Midtown’s Martinique Hotel is up for sale months after its operators filed for bankruptcy in hopes of striking a deal with its landlord, its lender and its union-backed employees.
Herald Hotel Associates, the hotel operator, which holds a 99-year ground lease on the 330,000-square-foot building, is accepting offers for financing, broker Eric Anton said.
Alternatively, the hotel company is looking to sell the remaining 68 years on its ground lease at the property, located at 1260 Broadway, Anton said.
Seasons Affiliates owns the land beneath the hotel.
The property has received offers for both, but “it will take time to get any deal done, because we are in bankruptcy,” Anton said.
Management closed the 531-room hotel March 18 and furloughed many of its 176 employees, except essential workers, Brad Thurman, vice president of the operating company, said in court papers.
The hotel will remain closed at least until Sept. 1, according to its website.
Currently branded as a Hilton, the Martinique is one of the city’s oldest hotels. It was built in 1897 to be a luxury draw to attract wealthy clients, but by 1970, its rooms were being rented out by the city and the Red Cross to house the city’s homeless population.

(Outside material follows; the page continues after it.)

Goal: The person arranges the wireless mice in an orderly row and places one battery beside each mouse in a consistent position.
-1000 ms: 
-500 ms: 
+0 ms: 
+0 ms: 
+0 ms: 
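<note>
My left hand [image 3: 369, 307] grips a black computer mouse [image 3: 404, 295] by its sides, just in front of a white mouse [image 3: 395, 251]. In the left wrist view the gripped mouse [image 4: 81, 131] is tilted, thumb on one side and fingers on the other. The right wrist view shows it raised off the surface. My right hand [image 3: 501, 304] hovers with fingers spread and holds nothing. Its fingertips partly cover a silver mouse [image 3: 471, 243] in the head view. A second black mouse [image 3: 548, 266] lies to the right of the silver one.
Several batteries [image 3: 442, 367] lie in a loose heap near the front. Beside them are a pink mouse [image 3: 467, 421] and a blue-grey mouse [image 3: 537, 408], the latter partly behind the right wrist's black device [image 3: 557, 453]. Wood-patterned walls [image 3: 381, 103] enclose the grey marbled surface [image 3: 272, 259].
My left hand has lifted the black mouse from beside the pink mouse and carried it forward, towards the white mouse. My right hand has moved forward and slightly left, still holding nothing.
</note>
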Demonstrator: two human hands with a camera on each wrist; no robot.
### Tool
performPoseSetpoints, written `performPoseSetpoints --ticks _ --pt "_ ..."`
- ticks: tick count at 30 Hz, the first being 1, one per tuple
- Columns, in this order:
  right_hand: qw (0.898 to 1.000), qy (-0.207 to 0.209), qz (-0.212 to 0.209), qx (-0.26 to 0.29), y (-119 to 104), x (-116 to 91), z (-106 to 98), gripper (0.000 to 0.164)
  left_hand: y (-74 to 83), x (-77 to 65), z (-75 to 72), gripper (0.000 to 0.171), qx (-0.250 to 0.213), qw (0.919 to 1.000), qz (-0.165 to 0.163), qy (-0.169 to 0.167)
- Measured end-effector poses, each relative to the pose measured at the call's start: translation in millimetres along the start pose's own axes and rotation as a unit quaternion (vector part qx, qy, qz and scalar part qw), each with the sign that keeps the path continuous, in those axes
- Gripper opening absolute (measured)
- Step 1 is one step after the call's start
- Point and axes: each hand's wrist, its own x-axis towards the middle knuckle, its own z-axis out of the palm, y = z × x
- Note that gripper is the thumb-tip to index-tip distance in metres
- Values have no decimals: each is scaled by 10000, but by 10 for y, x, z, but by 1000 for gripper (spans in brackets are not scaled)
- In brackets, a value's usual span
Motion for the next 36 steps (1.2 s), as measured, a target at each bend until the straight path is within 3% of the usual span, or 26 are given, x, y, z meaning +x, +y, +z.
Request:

It served as a welfare hotel for the next two decades before the last family was moved out and the building was renovated to become a Holiday Inn.
The hotel later became a Radisson, but that partnership was an underperforming one, and Herald Hotel opted to work with Hilton instead—which required more than $40 million in renovations.
Due to construction interruptions during the pandemic, nonessential work was delayed, but the revamp should be completed by the fall, Anton said.
Record-low occupancy rates made matters worse, reaching as low as 35% in August and creeping up to nearly 40% in recent weeks.
The operators still owe Chase bank $14.2 million on a $65 million mortgage, according to Thurman, but expect their $3.9 million federal Paycheck Protection Program loan to be forgiven.
He also blamed much of the hotel’s financial woes on the “onerous provisions of the [collective bargaining agreement] that represents those of the hotel’s union employees”—which are costing $3.5 million in severance pay.
Nearly 150 of the hotel’s 176 staff members are represented by the Hotel and Motel Trades Council.